Die Klägerin begehrt Leistung zur Förderung ihrer beruflichen Bildung.

Die 1946 geborene Klägerin ist Mutter von drei in den Jahren 1965, 1966 und 1968 geborenen Kindern. Von April 1970 bis März 1973 durchlief sie erfolgreich eine Ausbildung als Krankenschwester. Anschließend war sie bis Dezember 1974 und erneut von Oktober 1979 bis September 1980 beitragspflichtig beschäftigt. Vom 2. Oktober 1980 bis 30. September 1981 besuchte sie einen Lehrgang, um sich zur leitenden Krankenschwester zu qualifizieren.

Den Antrag der Klägerin, die Teilnahme an dem Lehrgang zu fördern, lehnte die Beklagte ab (Bescheid vom 2. Oktober 1980; Widerspruchsbescheid vom 20. November 1980). Das Sozialgericht (SG), das der Klägerin gegen die Versäumung der Klagfrist Wiedereinsetzung in den vorigen Stand gewährt hat (Beschluß vom 4. März 1981), hat die Klage als unbegründet abgewiesen (Urteil vom 1. Juli 1981). Die Berufung hat das Landessozialgericht (LSG) zurückgewiesen (Urteil vom 5. November 1981). Zur Begründung hat es ausgeführt, die Berufung sei statthaft. Ebenso wie bei dem Unterhaltsgeld (Uhg) handele es sich bei den Studiengebühren um wiederkehrende Leistungen, deren Geltendmachung im Berufungsrechtszug § 144 Sozialgerichtsgesetz (SGG) nicht entgegenstehe, da diese in neun monatlich fälligen Teilbeträgen zu entrichten seien. Die Berufung sei jedoch unbegründet. Die Klägerin erfülle nicht die Voraussetzungen des § 46 Arbeitsförderungsgesetz (AFG). Innerhalb der letzten drei Jahre vor Beginn der Maßnahme habe sie nicht mindestens zwei Jahre lang eine die Beitragspflicht begründende Beschäftigung ausgeübt oder Arbeitslosengeld (Alg) aufgrund eines Anspruchs von einer Dauer von mindestens 156 Tagen oder im Anschluß daran Arbeitslosenhilfe (Alhi) bezogen. Zwar verlängere sich die Rahmenfrist von drei Jahren nach § 46 Abs 1 Satz 2 Nr 1 AFG um Zeiten, in denen ein Antragsteller wegen der Geburt und Betreuung eines Kindes keine Erwerbstätigkeit ausgeübt habe, bis zur Höchstgrenze von drei Jahren je Kind.
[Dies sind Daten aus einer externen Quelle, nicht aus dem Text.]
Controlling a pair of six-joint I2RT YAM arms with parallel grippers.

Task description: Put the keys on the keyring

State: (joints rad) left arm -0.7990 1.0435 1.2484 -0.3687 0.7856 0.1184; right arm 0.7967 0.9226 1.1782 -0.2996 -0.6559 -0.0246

Dies habe jedoch nicht zur Folge, daß die Rahmenfrist sich generell für jedes Kind um drei Jahre verlängere; die Ausweitung der Rahmenfrist trete vielmehr nur ein, wenn die Geburt nicht länger als drei Jahre vor dem Beginn der jeweiligen Rahmenfrist zurückliege. Das folge aus der Wortfassung und der Entstehungsgeschichte. Mit Art 6 Abs 1 Grundgesetz (GG) stehe die Regelung im Einklang. Die Klägerin könne sich auch nicht auf § 46 Abs 2 AFG berufen, weil sie die Voraussetzungen des § 44 Abs 2 AFG nicht erfülle. Die Teilnahme an dem Lehrgang sei insbesondere nicht notwendig gewesen, um die Klägerin aus bestehender Arbeitslosigkeit beruflich einzugliedern oder den Eintritt drohender Arbeitslosigkeit zu verhindern. Sie habe vor dem Lehrgang eine ihrer Ausbildung entsprechende Stellung innegehabt und diese aus eigenem Antrieb aufgegeben; als examinierte Krankenschwester sei sie auch ohne Schwierigkeiten ohne Fortbildung zu vermitteln gewesen.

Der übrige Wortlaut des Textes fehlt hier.